• _What is being asked_: Take the listing and give it again exactly, from its first line to its last line.
------------------------
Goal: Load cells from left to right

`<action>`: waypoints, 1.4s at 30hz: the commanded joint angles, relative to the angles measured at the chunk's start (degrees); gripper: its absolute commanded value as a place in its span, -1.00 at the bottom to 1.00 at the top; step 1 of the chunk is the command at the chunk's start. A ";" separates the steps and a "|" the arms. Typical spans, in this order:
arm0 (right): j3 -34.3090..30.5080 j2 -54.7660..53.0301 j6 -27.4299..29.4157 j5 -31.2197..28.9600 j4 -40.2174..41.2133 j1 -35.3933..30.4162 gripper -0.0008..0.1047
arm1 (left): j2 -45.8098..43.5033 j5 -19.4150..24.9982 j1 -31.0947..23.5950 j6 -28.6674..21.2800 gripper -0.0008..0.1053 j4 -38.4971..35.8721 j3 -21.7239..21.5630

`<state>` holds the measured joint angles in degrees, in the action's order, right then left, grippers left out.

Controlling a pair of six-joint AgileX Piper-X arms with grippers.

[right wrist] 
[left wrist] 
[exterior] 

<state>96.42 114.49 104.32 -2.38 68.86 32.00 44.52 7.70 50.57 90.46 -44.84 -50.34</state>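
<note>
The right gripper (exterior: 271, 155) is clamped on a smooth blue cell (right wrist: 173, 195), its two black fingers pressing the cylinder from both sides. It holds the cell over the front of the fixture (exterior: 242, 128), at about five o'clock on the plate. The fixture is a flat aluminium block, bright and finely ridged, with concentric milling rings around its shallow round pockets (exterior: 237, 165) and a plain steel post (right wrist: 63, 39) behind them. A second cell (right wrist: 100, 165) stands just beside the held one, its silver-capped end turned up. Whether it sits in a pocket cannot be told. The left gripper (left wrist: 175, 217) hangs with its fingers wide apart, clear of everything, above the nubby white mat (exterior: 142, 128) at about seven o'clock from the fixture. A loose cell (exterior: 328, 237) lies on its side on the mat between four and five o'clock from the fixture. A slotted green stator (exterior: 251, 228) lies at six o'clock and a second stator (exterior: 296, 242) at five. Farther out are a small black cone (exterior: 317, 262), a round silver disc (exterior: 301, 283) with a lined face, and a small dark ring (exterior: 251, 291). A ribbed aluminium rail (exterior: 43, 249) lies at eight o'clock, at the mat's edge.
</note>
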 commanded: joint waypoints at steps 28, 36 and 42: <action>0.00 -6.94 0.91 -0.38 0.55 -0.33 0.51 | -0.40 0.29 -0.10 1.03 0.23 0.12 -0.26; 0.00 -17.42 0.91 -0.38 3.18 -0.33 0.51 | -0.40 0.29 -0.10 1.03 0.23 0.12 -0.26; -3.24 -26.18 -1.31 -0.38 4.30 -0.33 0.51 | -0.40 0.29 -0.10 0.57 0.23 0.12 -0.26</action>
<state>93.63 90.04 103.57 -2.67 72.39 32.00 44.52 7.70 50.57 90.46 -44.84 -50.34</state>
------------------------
• _Task response_:
Goal: Load cells from left to right

`<action>`: waypoints, 1.4s at 30hz: the commanded joint angles, relative to the angles measured at the chunk's start (degrees); gripper: its absolute commanded value as a place in its span, -1.00 at the bottom to 1.00 at the top; step 1 of the chunk is the command at the chunk's start. A ";" separates the steps and a "|" the arms. Typical spans, in this order:
arm0 (right): j3 -34.3090..30.5080 j2 -54.7660..53.0301 j6 -27.4299..29.4157 j5 -31.2197..28.9600 j4 -40.2174..41.2133 j1 -35.3933..30.4162 gripper -0.0008..0.1047
arm1 (left): j2 -45.8098..43.5033 j5 -19.4150..24.9982 j1 -31.0947..23.5950 j6 -28.6674..21.2800 gripper -0.0008..0.1053 j4 -38.4971..35.8721 j3 -21.7239..21.5630

`<state>` holds the measured joint angles in degrees, in the action's order, right then left, grippers left out.

Controlling a pair of six-joint AgileX Piper-X arms with grippers.

[right wrist] 
[left wrist] 
[exterior] 

<state>96.42 114.49 104.32 -2.38 68.86 32.00 44.52 7.70 50.57 90.46 -44.84 -50.34</state>
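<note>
The right gripper (exterior: 271, 155) is clamped on a smooth blue cell (right wrist: 173, 195), its two black fingers pressing the cylinder from both sides. It holds the cell over the front of the fixture (exterior: 242, 128), at about five o'clock on the plate. The fixture is a flat aluminium block, bright and finely ridged, with concentric milling rings around its shallow round pockets (exterior: 237, 165) and a plain steel post (right wrist: 63, 39) behind them. A second cell (right wrist: 100, 165) stands just beside the held one, its silver-capped end turned up. Whether it sits in a pocket cannot be told. The left gripper (left wrist: 175, 217) hangs with its fingers wide apart, clear of everything, above the nubby white mat (exterior: 142, 128) at about seven o'clock from the fixture. A loose cell (exterior: 328, 237) lies on its side on the mat between four and five o'clock from the fixture. A slotted green stator (exterior: 251, 228) lies at six o'clock and a second stator (exterior: 296, 242) at five. Farther out are a small black cone (exterior: 317, 262), a round silver disc (exterior: 301, 283) with a lined face, and a small dark ring (exterior: 251, 291). A ribbed aluminium rail (exterior: 43, 249) lies at eight o'clock, at the mat's edge.
</note>
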 commanded: joint waypoints at steps 28, 36 and 42: <action>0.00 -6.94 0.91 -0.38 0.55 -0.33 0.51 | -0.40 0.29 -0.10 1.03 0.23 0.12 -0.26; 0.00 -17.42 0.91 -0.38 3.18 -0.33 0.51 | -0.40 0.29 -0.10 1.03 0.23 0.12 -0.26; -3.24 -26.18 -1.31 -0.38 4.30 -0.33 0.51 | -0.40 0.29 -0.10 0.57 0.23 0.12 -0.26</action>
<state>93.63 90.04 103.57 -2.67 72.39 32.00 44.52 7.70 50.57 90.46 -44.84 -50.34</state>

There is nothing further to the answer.